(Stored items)

>>>>>

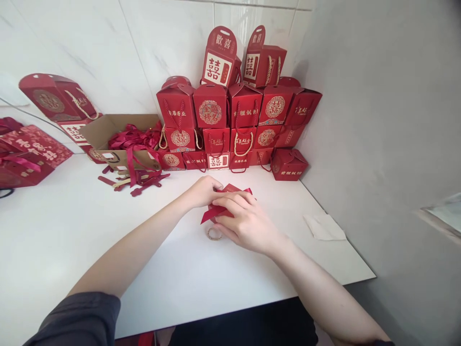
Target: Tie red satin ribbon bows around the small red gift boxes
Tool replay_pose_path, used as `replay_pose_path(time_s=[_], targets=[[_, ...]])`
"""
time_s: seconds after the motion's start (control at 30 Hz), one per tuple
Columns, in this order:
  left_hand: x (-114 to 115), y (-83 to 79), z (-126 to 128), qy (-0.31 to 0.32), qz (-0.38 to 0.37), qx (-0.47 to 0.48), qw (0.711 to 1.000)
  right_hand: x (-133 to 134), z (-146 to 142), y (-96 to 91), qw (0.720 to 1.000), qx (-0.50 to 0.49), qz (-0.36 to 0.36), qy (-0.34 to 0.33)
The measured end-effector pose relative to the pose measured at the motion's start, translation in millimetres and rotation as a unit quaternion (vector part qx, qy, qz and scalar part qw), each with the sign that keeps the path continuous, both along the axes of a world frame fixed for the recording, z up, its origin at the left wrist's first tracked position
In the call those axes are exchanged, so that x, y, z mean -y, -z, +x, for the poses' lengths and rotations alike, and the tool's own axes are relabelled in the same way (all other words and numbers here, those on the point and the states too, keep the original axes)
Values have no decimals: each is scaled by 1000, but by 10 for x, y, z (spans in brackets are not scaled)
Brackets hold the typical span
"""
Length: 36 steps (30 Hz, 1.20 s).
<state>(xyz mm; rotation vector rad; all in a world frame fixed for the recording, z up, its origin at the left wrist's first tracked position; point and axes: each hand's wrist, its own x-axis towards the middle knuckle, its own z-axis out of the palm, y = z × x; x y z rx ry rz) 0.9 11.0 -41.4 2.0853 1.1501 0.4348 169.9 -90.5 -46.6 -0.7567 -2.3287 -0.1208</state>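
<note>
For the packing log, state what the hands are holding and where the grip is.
A red ribbon, gripped at its folded middle by the left hand and right hand; the fingers hide the exact hold, and one end sticks out at lower left.

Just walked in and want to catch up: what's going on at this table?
A person is holding a red paper piece between their left hand and right hand, over a white table. A gold cord loop lies beside the right hand. Behind them, red gift boxes are stacked against the wall, next to a cardboard box holding red ribbons.
</note>
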Motion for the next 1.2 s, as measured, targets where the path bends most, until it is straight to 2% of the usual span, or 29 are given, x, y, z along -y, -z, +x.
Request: replay_pose_path(time_s=[0.1, 0.17, 0.27, 0.4, 0.47, 0.57, 0.63, 0.67, 0.73, 0.83, 1.0, 1.1, 1.2], targets=[[-3, -33, -2, 4, 2, -3, 1000, -38, -66, 103, 999, 34, 33, 0], [1, -55, -6, 11, 3, -2, 1000, -60, -28, 111, 999, 23, 25, -23], [1, -66, -6, 13, 14, -13, 1000, -65, 110, 37, 996, -41, -49, -62], [7, -57, 1, 11, -2, -15, 1000, -68, 374, -105, 973, -101, -173, -111], [20, -53, 2, 9, -12, -12, 1000, -87, 505, -147, 953, -99, -253, -135], [45, -45, -6, -5, -4, -21, 1000, -140, 673, -155, 896, -92, -390, -190], [59, -44, -13, -15, 11, -38, 999, -195, 750, -127, 867, -132, -439, -195], [65, -48, -18, -16, 18, -46, 999, -228, 771, -104, 866, -170, -437, -173], [75, -67, -28, -7, 28, -60, 998, -302, 767, -43, 882, -244, -391, -103], [86, -117, -52, 28, 25, -68, 997, -405, 671, 71, 903, -272, -331, -32], [95, -159, -76, 53, 4, -75, 996, -478, 531, 206, 906, -261, -332, -20], [114, -130, -45, 22, 22, -75, 997, -476, 523, 230, 894, -263, -361, -21], [144, -102, 10, -25, 45, -84, 995, -483, 514, 249, 869, -280, -406, -32]])
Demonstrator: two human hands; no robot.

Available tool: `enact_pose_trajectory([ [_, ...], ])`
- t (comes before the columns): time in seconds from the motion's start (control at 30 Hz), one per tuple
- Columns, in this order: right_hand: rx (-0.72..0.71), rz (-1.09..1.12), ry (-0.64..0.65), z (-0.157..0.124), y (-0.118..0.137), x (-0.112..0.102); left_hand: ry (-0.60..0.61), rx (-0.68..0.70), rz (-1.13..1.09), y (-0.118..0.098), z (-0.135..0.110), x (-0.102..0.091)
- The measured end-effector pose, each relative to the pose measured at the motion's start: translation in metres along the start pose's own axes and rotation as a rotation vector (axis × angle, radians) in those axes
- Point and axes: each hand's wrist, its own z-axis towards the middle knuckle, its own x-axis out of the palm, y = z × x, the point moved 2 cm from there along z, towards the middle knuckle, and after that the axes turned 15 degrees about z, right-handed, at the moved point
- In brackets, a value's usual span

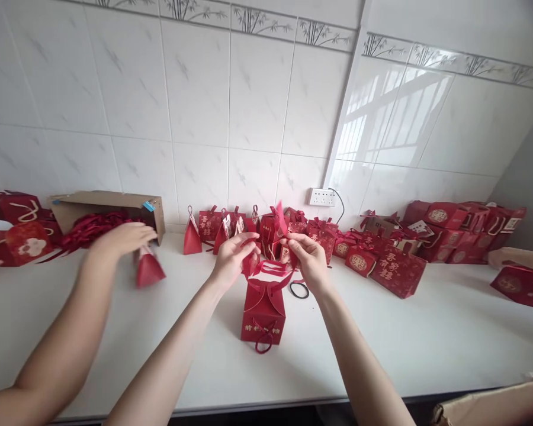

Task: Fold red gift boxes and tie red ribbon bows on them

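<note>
A small red gift box (263, 310) with gold print and a ribbon loop stands on the white table (426, 343) in front of me. Both my hands are at its raised top flaps. My left hand (233, 255) pinches the left flap, and my right hand (310, 255) pinches the right flap and handle strip. Both hands are closed on the box top.
Another person's arm (71, 331) reaches from the left to a cardboard box (106, 207) of red ribbons, above a red cone-shaped pouch (148, 269). Several red gift boxes (395, 269) line the tiled wall. A black ring (299, 290) lies beside my box. Someone's hand (515, 258) is at the right edge.
</note>
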Motion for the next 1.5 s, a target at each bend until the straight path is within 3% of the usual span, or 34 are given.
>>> enact_pose_trajectory([
  [0.17, -0.002, -0.056, 0.058, -0.004, 0.015, 0.028, 0.074, 0.054, 0.141, -0.021, -0.007, 0.019],
  [0.43, 0.026, -0.056, 0.025, -0.017, 0.029, 0.035, 0.108, 0.132, 0.228, -0.043, -0.026, 0.026],
  [0.67, 0.047, -0.076, 0.007, -0.032, 0.027, 0.033, -0.024, 0.159, 0.186, -0.049, -0.032, 0.025],
  [0.83, -0.09, -0.085, 0.0, -0.037, 0.027, 0.037, 0.016, 0.114, 0.261, -0.055, -0.036, 0.029],
  [1.0, -0.225, -0.095, 0.098, -0.037, 0.036, 0.051, 0.029, 0.1, 0.351, -0.065, -0.041, 0.034],
  [1.3, -0.127, -0.396, 0.172, -0.033, 0.041, 0.061, -0.002, 0.186, 0.609, -0.08, -0.044, 0.04],
  [1.4, -0.124, -0.466, 0.127, -0.032, 0.047, 0.061, 0.04, 0.181, 0.593, -0.083, -0.044, 0.041],
  [1.5, -0.029, -0.417, 0.121, -0.03, 0.053, 0.063, 0.069, 0.156, 0.54, -0.085, -0.044, 0.042],
])
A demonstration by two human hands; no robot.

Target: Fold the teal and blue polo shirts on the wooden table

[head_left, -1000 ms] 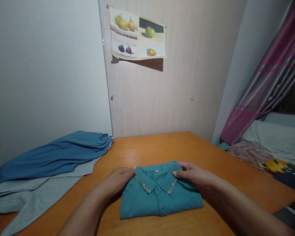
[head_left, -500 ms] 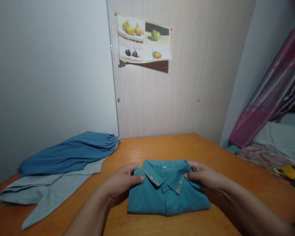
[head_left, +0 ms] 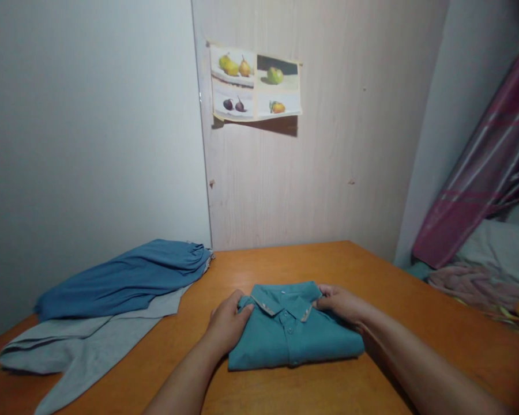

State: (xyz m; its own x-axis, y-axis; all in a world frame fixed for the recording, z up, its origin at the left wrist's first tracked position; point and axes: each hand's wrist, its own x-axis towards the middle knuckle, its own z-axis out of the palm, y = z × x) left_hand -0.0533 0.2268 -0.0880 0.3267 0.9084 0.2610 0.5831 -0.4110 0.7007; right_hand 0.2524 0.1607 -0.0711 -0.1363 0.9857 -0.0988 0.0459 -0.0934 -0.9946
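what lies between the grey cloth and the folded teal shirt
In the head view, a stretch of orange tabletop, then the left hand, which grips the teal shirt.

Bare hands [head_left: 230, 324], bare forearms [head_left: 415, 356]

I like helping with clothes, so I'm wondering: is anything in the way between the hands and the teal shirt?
Nothing visible: the left hand and right hand both hold the teal shirt near its collar. The blue garment and grey garment lie apart, off to the left.
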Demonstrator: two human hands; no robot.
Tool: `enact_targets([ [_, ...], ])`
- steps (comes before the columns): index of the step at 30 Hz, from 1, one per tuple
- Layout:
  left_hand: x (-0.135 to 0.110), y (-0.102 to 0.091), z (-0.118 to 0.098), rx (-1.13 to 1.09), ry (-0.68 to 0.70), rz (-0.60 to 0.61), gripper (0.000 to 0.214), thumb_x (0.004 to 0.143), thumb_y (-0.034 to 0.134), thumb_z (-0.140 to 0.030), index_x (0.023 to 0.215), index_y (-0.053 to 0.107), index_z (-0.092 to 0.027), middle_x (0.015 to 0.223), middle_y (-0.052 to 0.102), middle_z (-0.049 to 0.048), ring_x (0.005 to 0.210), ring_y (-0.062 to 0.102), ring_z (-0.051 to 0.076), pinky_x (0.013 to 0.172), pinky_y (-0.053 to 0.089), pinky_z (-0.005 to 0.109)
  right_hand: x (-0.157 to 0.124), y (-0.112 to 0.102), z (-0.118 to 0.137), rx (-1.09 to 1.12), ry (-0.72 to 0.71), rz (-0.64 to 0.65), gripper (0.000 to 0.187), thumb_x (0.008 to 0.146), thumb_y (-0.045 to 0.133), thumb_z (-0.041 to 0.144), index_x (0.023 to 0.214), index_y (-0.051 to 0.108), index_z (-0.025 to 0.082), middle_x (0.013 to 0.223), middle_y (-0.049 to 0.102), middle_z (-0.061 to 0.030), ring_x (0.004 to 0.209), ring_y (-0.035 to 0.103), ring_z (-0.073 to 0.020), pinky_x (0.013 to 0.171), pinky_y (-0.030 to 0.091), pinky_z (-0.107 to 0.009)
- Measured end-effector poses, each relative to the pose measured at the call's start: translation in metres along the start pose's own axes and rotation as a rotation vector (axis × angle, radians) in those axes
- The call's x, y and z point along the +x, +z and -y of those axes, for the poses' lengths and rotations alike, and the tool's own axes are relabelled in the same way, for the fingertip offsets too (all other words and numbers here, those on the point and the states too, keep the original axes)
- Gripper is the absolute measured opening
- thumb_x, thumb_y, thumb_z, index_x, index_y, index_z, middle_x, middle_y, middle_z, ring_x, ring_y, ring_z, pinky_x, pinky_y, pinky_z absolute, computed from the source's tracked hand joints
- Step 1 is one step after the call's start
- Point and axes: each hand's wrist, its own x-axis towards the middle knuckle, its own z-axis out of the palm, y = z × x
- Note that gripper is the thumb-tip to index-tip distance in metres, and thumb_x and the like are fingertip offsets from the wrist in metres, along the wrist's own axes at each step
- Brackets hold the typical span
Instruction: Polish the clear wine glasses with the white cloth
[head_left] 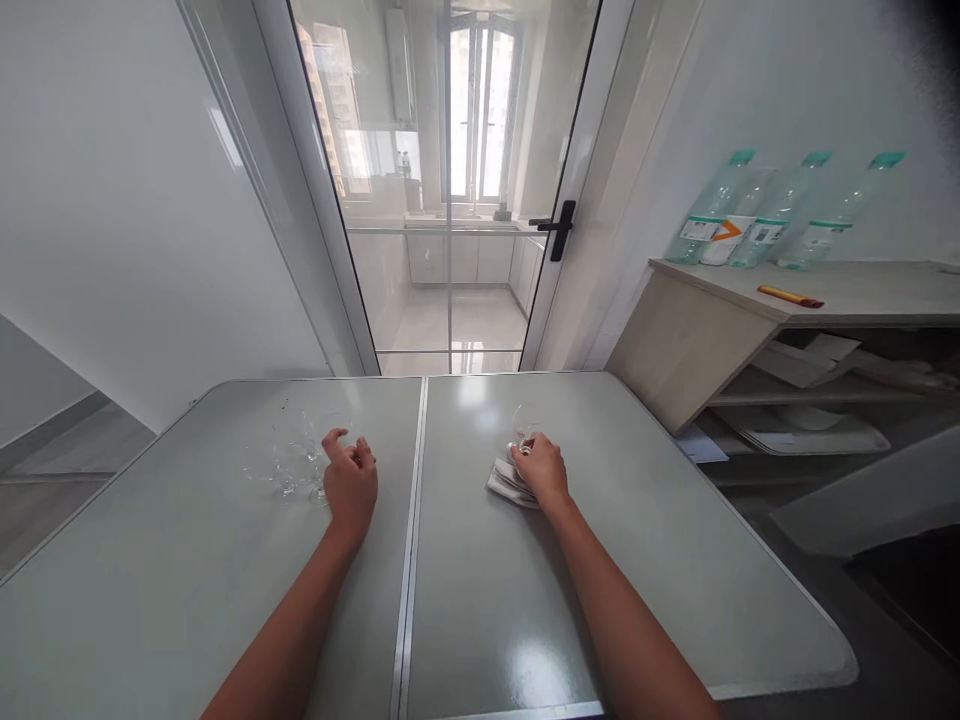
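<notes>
My right hand (544, 470) pinches a small clear glass (525, 416) with its thumb and fingers; the glass's faint rim shows just beyond them. Under and beside that hand lies a folded whitish cloth (511, 484) on the pale green-grey table (225, 600). On the left half of the table, several clear glasses (289, 465) stand close together, their outlines hard to separate. My left hand (351, 482) is at their right side, fingers loosely bent and apart, with nothing visible between them. Whether it touches a glass I cannot make out.
A metal strip (412, 500) divides the table lengthwise. Beyond its far edge is a glass door (450, 270) with a black handle (559, 230). To the right, a wooden shelf unit (697, 330) bears several green-capped bottles (765, 225) and a yellow-red stick-like item (790, 296).
</notes>
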Motion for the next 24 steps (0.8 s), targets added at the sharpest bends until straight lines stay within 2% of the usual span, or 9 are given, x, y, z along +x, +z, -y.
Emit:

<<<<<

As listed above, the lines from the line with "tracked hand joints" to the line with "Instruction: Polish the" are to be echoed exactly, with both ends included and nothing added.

--- Answer space ---
- thumb_x, thumb_y, thumb_z, index_x, index_y, index_z, middle_x, middle_y, middle_z, ring_x, ring_y, ring_z, pinky_x, pinky_y, pinky_z absolute, computed from the source's tracked hand joints
- Step 1 is one step after the call's start
- Point and axes: each hand's wrist, its own x-axis towards the middle knuckle, its own z-axis out of the palm, y = z × x
- Note that gripper is the thumb-tip to index-tip distance in metres, and thumb_x and the like are fingertip offsets from the wrist in metres, along the wrist's own axes at each step
- Brackets hold the typical span
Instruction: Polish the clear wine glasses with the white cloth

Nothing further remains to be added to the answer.